■ What this task involves
Where the string "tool" appears in a line of the data, show that line.

─── Dataset section ───

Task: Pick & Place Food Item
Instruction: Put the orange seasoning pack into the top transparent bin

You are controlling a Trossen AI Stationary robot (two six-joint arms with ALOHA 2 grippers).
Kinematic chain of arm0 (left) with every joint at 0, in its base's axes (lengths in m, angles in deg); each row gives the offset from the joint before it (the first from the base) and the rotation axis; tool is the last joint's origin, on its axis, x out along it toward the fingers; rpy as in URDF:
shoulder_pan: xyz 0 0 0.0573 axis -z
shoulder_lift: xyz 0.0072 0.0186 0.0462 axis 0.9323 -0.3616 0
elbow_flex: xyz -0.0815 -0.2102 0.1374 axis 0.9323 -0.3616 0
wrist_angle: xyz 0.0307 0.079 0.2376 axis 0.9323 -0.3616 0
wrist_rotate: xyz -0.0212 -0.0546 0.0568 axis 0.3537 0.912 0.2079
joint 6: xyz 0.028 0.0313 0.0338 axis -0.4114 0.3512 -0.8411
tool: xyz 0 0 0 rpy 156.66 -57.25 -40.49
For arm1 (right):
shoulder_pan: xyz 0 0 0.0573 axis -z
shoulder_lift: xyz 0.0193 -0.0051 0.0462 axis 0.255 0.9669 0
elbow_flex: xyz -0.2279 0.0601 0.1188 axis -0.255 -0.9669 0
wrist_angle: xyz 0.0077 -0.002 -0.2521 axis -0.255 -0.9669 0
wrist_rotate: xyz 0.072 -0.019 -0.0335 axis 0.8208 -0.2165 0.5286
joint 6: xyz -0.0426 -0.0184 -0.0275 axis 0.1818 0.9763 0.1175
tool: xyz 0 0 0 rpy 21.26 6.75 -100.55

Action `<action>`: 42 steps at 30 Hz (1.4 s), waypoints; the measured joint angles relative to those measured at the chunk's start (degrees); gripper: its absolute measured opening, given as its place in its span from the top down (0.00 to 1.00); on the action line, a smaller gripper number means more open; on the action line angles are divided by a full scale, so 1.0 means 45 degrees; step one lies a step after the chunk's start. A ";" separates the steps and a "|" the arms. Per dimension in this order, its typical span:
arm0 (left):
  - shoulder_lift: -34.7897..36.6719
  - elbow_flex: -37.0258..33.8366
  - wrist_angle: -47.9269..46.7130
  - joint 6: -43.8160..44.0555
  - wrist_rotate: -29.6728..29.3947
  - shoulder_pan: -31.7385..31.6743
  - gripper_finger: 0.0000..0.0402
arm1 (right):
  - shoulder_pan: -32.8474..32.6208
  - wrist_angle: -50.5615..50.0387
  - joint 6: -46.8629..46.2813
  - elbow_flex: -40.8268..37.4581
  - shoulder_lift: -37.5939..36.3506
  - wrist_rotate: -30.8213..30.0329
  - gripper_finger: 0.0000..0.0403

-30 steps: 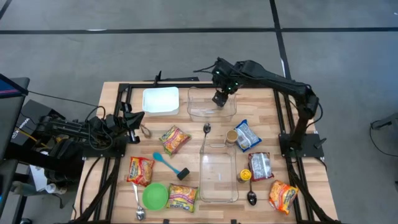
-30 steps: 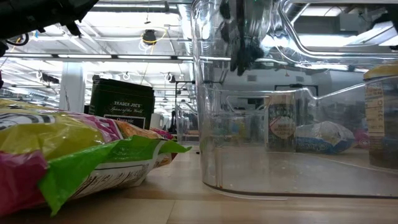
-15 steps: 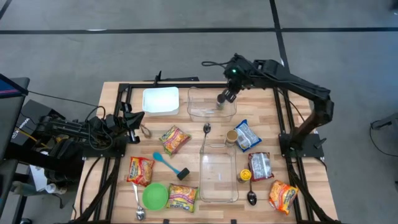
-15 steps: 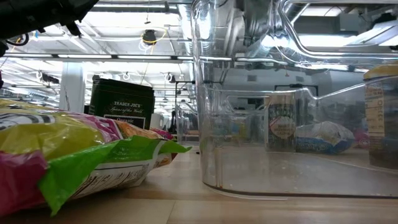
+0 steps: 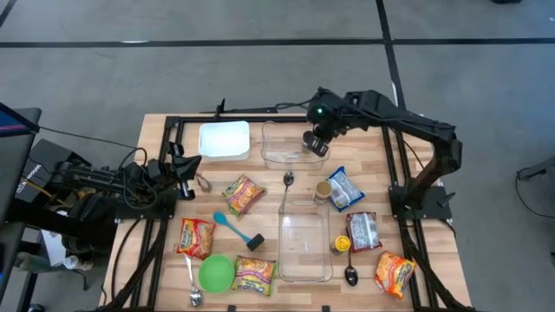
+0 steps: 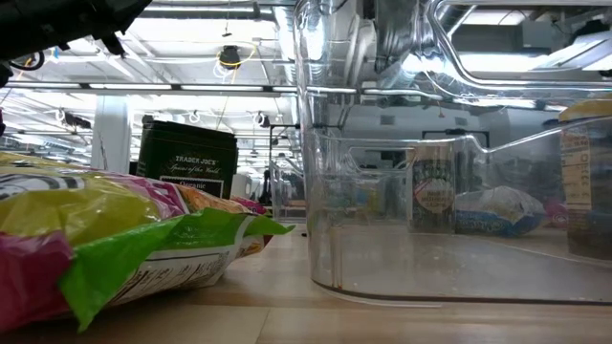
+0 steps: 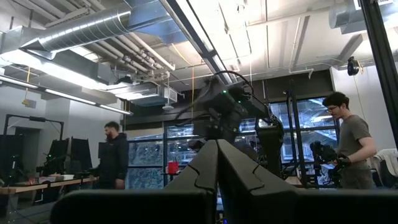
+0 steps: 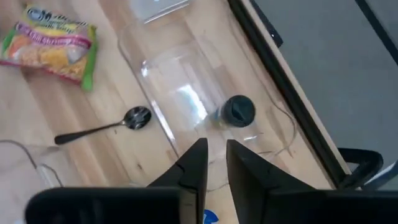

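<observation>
A small jar with a dark lid [image 8: 238, 111] stands upright on the floor of the far clear container [image 5: 282, 147], as the right wrist view shows. My right gripper [image 5: 315, 143] hangs above that container's right part, pointing steeply down. Its fingers [image 8: 198, 163] stand a narrow gap apart, with nothing between them, and are clear of the jar. My left gripper [image 7: 217, 152] is parked at the table's left edge [image 5: 185, 165], shut and tilted upward.
Noodle packets [image 5: 243, 192] [image 5: 196, 236] [image 5: 254, 275] [image 5: 395, 270], two blue-and-white bags [image 5: 344, 188] [image 5: 362, 230], a jar [image 5: 323, 190] and spoons [image 5: 287, 179] lie around the near clear container [image 5: 304, 247]. A white tub [image 5: 224, 139] stands far left, a green bowl [image 5: 216, 271] near left.
My right gripper has risen out of the far clear container and out of the low view. It has drifted a little toward the table's right edge. The left arm has kept still.
</observation>
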 joint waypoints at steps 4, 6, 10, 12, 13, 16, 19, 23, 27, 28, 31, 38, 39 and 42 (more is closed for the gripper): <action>0.0000 0.0000 0.0000 0.0000 0.0000 0.0004 1.00 | -0.0698 0.0457 0.0113 -0.0991 -0.0206 -0.0053 0.89; -0.0005 0.0000 -0.0010 0.0000 0.0002 0.0004 1.00 | -0.1032 0.1050 0.0084 -0.1606 -0.0463 -0.0063 0.89; 0.0000 0.0000 -0.0035 0.0000 0.0004 0.0004 1.00 | -0.1540 0.2492 0.0139 -0.3082 -0.1037 -0.0073 0.91; 0.0000 0.0000 -0.0039 0.0000 0.0000 0.0004 1.00 | -0.1722 0.3156 0.0151 -0.3853 -0.1340 -0.0073 0.92; 0.0000 0.0000 -0.0044 0.0000 0.0005 -0.0001 1.00 | -0.1772 0.3527 0.0156 -0.4217 -0.1527 -0.0073 0.92; 0.0000 0.0000 -0.0044 0.0002 0.0001 0.0003 1.00 | -0.1925 0.4746 0.0151 -0.5389 -0.2155 -0.0078 0.93; 0.0000 0.0000 -0.0044 0.0001 0.0000 0.0001 1.00 | -0.2010 0.6150 0.0146 -0.6604 -0.2793 -0.0078 0.94; 0.0000 0.0000 -0.0044 0.0000 0.0000 0.0004 1.00 | -0.2013 0.7958 -0.0229 -0.7982 -0.3630 -0.0095 0.96; 0.0000 0.0000 -0.0029 0.0000 -0.0031 -0.0001 1.00 | -0.2013 0.9546 -0.0422 -0.9174 -0.4227 -0.0107 0.96; 0.0000 0.0000 -0.0029 0.0002 -0.0170 0.0004 1.00 | -0.2012 1.0085 -0.0422 -0.9455 -0.4362 -0.0107 0.96; 0.0000 0.0000 -0.0048 0.0003 -0.0840 0.0004 1.00 | -0.2008 1.1402 -0.0422 -1.0191 -0.4614 -0.0112 0.96; -0.0218 0.0790 -0.2101 0.0256 -0.2240 0.0004 1.00 | -0.2008 1.3628 -0.0293 -1.1145 -0.4616 -0.1118 0.96; -0.0352 0.0990 -0.2558 0.0455 -0.2389 0.0004 1.00 | -0.2008 1.3881 -0.0215 -1.1254 -0.4581 -0.1278 0.96; -0.0962 0.1722 -0.3854 0.1222 -0.3082 0.0004 1.00 | -0.1951 1.4474 -0.0073 -1.1454 -0.4577 -0.1500 0.96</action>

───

■ Solution to this task
Kinematic chain of arm0 (left) with every joint at 0, in its base's axes (lengths in m, angles in deg); each row gives the offset from the joint before it (the first from the base) and the rotation axis; tool is the last joint's origin, on its axis, x out along it toward the fingers; rpy as in URDF:
tool: xyz 0 0 0 rpy 156.66 -57.25 -40.49
tool: xyz 0 0 0 rpy 21.26 6.75 -100.55

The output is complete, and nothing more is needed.